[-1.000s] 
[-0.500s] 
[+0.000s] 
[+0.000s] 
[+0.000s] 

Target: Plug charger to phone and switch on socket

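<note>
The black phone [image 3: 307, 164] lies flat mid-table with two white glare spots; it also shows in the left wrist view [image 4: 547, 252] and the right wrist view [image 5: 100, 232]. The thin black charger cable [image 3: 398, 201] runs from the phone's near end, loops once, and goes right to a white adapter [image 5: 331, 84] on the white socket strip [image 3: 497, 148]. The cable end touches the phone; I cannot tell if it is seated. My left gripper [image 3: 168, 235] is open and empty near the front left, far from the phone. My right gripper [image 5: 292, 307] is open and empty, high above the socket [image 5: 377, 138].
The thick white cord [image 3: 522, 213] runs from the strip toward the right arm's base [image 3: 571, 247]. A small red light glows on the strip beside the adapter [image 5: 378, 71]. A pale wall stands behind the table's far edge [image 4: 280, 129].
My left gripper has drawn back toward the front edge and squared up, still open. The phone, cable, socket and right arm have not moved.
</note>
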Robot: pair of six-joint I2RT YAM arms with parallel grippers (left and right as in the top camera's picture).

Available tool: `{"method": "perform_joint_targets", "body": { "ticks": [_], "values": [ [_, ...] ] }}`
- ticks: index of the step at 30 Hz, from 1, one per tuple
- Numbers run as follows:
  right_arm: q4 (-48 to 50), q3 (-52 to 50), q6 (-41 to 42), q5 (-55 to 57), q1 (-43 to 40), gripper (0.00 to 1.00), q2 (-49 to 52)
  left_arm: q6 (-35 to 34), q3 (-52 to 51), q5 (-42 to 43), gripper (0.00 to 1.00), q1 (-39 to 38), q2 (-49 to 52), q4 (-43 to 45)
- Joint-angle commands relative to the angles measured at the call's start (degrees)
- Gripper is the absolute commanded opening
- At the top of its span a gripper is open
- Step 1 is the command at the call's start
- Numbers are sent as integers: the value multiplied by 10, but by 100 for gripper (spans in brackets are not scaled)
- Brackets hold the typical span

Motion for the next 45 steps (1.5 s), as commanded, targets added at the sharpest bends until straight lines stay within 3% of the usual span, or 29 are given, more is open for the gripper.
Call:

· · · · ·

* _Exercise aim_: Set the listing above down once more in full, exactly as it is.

* _Exercise output_:
[-1.000s] 
[-0.500s] 
[+0.000s] 
[+0.000s] 
[+0.000s] 

Target: Plug charger to phone and switch on socket

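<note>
The black phone [image 3: 307, 164] lies flat mid-table with two white glare spots; it also shows in the left wrist view [image 4: 547, 252] and the right wrist view [image 5: 100, 232]. The thin black charger cable [image 3: 398, 201] runs from the phone's near end, loops once, and goes right to a white adapter [image 5: 331, 84] on the white socket strip [image 3: 497, 148]. The cable end touches the phone; I cannot tell if it is seated. My left gripper [image 3: 168, 235] is open and empty near the front left, far from the phone. My right gripper [image 5: 292, 307] is open and empty, high above the socket [image 5: 377, 138].
The thick white cord [image 3: 522, 213] runs from the strip toward the right arm's base [image 3: 571, 247]. A small red light glows on the strip beside the adapter [image 5: 378, 71]. A pale wall stands behind the table's far edge [image 4: 280, 129].
My left gripper has drawn back toward the front edge and squared up, still open. The phone, cable, socket and right arm have not moved.
</note>
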Robot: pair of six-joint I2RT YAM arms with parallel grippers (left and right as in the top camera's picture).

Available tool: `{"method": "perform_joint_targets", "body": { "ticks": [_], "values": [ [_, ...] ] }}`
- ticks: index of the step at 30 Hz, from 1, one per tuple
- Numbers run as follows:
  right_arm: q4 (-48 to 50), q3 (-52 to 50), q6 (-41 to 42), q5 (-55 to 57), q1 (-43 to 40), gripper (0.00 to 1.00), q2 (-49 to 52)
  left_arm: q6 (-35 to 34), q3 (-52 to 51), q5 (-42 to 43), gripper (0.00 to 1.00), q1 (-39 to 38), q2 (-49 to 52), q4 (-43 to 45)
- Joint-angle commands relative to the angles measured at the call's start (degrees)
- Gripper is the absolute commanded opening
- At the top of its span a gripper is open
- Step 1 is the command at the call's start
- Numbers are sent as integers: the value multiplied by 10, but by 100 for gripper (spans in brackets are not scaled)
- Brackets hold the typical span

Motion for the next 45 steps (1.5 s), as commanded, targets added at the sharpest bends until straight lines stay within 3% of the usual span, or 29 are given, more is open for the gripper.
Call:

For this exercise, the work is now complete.